**EXERCISE:** Copy out all of the data that follows, exactly as it appears.

**PROVIDED MATERIAL:**

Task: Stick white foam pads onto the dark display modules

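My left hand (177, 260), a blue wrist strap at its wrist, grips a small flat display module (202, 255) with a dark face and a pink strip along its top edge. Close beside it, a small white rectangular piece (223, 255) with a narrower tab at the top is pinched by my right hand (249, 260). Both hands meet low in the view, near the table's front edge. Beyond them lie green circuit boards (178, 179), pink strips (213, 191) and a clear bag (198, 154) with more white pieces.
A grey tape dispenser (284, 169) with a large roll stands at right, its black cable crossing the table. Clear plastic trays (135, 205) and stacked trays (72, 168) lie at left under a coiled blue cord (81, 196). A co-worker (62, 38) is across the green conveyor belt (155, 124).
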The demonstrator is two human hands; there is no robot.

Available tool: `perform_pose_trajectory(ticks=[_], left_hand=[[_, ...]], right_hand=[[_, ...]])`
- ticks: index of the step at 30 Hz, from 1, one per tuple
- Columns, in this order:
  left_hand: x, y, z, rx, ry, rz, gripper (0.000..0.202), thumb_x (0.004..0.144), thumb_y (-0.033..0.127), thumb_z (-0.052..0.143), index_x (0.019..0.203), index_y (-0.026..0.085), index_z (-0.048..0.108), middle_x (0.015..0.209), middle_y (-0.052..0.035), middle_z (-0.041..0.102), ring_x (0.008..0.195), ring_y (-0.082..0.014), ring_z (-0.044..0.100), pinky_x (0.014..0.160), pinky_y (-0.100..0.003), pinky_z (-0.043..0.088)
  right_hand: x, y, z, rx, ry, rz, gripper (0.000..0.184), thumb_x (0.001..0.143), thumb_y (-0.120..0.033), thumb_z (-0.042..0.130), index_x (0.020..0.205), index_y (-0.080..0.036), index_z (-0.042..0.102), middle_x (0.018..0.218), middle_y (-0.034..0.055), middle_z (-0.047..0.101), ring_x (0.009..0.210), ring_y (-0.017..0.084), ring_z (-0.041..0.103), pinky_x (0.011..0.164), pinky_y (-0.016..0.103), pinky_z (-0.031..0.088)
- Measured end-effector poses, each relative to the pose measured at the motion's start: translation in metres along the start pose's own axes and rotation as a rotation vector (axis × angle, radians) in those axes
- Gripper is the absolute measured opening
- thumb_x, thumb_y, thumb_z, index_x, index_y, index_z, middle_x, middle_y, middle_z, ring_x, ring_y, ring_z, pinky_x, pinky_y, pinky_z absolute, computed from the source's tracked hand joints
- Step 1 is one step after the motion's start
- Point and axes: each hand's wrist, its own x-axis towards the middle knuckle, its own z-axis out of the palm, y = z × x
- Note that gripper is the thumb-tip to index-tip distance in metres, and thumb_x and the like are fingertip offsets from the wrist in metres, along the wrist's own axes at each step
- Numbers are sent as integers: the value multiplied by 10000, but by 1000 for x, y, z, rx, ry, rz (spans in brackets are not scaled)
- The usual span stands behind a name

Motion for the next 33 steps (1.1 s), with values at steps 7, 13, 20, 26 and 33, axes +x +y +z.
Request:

**REPLY TO THE TASK:**
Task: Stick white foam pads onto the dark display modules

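My left hand (177, 260), a blue wrist strap at its wrist, grips a small flat display module (202, 255) with a dark face and a pink strip along its top edge. Close beside it, a small white rectangular piece (223, 255) with a narrower tab at the top is pinched by my right hand (249, 260). Both hands meet low in the view, near the table's front edge. Beyond them lie green circuit boards (178, 179), pink strips (213, 191) and a clear bag (198, 154) with more white pieces.
A grey tape dispenser (284, 169) with a large roll stands at right, its black cable crossing the table. Clear plastic trays (135, 205) and stacked trays (72, 168) lie at left under a coiled blue cord (81, 196). A co-worker (62, 38) is across the green conveyor belt (155, 124).
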The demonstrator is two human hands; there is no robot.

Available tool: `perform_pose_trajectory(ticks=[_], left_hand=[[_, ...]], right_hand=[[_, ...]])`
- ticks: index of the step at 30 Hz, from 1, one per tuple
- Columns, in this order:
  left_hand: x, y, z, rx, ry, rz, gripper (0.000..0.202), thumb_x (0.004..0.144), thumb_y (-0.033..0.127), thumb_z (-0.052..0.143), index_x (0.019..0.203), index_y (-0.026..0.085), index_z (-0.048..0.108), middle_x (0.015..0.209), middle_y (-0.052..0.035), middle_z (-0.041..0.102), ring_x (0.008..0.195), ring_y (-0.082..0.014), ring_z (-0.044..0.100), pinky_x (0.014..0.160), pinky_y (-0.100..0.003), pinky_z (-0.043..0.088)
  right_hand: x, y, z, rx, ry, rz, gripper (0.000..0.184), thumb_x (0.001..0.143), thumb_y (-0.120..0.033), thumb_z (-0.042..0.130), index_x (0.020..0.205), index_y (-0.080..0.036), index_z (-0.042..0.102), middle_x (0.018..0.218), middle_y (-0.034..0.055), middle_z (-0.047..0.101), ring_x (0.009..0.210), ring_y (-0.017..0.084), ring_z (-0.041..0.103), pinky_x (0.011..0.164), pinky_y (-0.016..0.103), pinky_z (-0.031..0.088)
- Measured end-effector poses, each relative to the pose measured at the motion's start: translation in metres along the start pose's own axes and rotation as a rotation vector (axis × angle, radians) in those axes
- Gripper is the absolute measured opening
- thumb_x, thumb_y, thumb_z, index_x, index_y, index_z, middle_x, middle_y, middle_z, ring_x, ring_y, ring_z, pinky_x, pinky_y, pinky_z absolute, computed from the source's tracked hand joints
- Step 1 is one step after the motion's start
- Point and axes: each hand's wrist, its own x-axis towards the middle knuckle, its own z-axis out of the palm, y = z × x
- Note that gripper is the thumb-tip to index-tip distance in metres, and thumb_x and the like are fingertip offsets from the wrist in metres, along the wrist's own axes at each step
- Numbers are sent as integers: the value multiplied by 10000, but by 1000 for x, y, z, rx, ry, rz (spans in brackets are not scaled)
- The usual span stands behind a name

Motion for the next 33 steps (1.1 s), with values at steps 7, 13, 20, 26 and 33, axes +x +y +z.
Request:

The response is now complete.